Problem requirements:
Your answer must consist solely of the lines from the start of the entries below through the line with "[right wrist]", unchanged.

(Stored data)
****************

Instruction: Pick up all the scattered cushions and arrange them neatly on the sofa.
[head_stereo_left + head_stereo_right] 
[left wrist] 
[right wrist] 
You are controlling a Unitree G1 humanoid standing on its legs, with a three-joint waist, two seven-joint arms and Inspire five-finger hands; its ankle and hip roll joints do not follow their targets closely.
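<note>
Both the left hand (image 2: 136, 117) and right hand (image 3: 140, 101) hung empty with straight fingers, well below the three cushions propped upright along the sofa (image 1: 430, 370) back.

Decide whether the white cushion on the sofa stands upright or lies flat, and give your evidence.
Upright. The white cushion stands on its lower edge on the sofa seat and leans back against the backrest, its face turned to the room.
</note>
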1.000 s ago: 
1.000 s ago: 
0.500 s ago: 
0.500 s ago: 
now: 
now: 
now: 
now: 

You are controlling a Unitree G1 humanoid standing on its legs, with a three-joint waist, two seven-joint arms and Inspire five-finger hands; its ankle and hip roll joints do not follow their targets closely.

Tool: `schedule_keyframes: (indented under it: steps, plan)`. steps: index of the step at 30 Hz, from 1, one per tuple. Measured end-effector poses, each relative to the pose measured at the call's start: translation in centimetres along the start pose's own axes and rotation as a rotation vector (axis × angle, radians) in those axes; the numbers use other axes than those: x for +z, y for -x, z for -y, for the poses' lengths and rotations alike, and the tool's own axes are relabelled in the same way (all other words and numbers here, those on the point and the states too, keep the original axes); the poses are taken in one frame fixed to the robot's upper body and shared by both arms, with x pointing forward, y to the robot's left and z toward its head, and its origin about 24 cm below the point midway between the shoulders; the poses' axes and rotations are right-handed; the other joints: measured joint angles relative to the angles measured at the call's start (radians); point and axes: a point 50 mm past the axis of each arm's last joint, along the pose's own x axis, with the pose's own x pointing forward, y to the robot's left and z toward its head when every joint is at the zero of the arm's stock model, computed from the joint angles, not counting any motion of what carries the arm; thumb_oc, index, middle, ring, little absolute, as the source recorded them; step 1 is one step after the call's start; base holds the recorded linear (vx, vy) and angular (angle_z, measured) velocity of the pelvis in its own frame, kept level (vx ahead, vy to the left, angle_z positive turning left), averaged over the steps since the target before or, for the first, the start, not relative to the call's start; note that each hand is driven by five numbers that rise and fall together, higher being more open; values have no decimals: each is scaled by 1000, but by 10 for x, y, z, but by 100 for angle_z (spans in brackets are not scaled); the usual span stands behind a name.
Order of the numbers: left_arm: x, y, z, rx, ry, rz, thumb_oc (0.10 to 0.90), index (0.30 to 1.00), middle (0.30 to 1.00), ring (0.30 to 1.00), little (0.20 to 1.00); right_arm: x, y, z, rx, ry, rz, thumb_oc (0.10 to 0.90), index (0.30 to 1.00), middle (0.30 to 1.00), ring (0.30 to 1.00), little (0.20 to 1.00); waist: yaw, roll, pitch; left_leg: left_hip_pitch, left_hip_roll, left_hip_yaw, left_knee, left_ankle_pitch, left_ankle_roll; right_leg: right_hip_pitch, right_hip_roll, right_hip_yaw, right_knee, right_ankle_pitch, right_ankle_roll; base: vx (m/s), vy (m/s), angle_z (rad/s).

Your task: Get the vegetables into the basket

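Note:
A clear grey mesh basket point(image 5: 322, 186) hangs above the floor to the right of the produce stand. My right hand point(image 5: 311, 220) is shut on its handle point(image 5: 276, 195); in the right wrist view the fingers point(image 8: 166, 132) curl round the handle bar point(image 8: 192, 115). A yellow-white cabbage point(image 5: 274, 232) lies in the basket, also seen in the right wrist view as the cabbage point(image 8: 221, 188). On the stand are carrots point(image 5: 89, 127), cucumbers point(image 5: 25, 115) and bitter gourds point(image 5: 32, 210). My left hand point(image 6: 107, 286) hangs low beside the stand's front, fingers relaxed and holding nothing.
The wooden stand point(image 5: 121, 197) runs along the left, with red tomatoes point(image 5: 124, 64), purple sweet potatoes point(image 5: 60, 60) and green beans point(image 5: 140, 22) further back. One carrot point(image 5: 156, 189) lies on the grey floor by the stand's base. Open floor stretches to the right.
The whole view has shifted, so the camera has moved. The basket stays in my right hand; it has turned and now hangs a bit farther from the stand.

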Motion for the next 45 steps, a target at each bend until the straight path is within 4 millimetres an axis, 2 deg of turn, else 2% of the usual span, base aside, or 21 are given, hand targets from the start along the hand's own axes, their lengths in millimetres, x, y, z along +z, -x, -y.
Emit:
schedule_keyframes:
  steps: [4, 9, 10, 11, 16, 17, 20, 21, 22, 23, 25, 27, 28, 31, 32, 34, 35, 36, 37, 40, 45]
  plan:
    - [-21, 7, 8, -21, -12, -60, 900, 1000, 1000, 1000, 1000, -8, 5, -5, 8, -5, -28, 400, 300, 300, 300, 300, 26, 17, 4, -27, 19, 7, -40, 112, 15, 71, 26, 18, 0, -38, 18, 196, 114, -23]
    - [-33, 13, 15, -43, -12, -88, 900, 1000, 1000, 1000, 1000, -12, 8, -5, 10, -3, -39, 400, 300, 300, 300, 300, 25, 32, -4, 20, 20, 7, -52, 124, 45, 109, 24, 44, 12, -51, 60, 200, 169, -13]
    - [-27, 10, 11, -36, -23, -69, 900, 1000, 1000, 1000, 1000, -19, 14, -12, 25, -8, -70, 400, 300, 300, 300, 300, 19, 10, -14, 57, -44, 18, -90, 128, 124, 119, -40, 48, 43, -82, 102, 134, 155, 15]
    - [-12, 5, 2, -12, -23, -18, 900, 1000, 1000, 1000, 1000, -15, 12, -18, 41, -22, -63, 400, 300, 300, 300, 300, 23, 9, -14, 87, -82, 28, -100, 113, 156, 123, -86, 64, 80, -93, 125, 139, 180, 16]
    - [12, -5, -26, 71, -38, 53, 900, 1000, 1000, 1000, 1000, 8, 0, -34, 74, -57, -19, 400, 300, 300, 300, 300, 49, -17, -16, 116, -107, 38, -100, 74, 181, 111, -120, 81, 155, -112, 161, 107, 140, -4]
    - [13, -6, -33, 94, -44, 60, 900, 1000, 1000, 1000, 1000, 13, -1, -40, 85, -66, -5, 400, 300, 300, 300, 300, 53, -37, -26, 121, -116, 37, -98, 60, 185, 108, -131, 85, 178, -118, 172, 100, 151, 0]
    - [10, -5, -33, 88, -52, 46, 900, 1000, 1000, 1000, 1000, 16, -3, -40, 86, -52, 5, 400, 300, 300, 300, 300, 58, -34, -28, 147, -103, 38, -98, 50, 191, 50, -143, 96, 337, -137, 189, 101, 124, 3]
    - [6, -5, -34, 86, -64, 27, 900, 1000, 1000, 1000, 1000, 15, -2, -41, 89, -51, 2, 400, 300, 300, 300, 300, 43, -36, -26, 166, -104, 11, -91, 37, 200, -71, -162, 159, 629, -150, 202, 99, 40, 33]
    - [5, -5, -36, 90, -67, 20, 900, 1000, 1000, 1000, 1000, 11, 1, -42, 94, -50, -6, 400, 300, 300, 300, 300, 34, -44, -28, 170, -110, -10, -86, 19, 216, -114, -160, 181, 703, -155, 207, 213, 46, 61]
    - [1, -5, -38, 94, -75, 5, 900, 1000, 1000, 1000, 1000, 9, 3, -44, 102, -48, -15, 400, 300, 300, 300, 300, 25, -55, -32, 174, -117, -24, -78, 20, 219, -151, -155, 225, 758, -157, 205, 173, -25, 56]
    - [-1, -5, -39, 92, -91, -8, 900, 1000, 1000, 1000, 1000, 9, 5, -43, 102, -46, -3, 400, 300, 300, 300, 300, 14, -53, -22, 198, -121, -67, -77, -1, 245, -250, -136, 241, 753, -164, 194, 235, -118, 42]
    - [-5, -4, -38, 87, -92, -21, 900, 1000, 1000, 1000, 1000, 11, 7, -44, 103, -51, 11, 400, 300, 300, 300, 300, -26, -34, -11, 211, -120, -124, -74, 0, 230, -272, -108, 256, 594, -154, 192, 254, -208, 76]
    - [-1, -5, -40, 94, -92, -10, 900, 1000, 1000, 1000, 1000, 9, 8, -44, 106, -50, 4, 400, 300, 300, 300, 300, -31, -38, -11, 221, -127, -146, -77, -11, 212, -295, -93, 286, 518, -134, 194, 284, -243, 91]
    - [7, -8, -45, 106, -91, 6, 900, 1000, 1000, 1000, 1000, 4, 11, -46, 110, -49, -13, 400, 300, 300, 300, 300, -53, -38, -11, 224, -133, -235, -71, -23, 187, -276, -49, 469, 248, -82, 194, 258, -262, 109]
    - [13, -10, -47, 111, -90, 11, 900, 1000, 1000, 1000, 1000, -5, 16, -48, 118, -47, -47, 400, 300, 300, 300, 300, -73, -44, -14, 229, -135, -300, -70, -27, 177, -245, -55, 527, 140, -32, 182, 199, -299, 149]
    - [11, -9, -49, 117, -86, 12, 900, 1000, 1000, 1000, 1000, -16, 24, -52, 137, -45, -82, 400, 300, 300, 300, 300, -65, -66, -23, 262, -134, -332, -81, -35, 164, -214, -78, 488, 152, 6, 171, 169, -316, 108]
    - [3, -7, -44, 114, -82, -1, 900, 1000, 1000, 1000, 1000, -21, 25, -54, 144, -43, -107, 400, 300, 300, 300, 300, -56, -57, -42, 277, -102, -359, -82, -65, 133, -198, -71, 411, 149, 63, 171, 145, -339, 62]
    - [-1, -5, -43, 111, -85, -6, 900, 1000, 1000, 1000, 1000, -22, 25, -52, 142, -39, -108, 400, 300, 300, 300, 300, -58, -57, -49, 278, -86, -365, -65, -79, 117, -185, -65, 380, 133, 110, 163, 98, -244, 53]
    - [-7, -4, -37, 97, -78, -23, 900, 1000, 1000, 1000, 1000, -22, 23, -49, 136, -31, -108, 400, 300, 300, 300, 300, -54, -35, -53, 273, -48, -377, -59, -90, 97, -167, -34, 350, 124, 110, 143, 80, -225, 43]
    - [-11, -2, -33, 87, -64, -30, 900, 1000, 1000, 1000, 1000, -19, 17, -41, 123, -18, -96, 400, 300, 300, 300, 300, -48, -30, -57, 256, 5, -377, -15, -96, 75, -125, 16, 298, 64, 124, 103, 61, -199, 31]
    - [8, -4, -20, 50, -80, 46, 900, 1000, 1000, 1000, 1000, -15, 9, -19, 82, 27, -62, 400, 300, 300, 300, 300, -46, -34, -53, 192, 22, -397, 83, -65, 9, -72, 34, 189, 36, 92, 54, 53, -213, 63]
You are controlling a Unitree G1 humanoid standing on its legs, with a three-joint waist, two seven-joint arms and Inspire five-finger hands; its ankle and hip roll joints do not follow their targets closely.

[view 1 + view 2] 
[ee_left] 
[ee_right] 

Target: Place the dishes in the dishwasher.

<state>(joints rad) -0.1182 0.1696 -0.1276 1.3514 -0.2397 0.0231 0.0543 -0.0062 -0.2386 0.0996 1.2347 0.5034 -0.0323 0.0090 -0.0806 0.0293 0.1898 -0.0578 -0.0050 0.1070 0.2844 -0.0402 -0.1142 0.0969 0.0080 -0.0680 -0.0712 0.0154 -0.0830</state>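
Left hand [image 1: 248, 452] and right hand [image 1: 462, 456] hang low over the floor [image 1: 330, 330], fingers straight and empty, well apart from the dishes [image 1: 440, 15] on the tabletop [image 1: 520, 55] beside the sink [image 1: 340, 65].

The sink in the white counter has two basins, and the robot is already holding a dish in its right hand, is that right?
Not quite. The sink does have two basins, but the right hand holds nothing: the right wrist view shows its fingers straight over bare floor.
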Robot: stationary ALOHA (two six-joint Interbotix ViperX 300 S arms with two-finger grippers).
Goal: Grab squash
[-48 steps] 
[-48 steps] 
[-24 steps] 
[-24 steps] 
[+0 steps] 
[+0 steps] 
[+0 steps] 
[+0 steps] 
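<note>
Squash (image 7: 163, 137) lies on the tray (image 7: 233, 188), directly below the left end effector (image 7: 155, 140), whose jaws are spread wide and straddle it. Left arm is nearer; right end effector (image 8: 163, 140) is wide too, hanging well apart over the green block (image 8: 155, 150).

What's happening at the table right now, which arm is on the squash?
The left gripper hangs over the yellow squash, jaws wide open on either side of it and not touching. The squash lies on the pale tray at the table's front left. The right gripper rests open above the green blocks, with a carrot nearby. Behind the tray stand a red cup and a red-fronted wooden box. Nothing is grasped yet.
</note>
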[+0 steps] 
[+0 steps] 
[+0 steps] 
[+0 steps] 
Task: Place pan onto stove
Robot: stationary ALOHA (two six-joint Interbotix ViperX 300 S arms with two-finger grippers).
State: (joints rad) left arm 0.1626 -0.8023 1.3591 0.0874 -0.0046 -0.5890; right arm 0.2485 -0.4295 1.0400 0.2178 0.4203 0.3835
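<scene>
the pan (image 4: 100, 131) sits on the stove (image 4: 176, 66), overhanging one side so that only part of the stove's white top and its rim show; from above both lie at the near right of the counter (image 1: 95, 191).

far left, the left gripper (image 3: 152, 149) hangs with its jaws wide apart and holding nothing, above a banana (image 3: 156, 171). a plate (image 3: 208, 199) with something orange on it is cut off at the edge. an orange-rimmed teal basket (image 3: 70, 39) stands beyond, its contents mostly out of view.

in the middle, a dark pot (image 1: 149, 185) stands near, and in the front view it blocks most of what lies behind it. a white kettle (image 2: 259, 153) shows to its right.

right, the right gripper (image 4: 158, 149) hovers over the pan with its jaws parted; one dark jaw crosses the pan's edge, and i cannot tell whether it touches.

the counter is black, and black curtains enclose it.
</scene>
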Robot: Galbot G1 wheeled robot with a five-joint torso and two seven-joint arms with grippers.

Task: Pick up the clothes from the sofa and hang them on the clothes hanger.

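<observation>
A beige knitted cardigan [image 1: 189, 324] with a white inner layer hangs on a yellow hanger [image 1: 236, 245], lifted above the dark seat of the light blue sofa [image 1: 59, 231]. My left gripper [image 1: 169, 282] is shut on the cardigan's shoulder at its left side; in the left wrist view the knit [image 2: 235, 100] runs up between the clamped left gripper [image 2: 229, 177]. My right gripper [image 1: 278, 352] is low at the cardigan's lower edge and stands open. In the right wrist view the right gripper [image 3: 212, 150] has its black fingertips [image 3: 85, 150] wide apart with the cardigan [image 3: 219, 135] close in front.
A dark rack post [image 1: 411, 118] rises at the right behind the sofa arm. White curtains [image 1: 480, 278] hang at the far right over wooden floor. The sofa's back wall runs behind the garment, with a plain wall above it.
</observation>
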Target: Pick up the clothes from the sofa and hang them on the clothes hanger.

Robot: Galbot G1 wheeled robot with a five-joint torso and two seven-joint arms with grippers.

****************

Exercise result:
Instruction: Pick up all the scattered cushions and arrange them neatly on the sofa.
[head_stereo_left + head_stereo_right] 
[left wrist] 
[right wrist] 

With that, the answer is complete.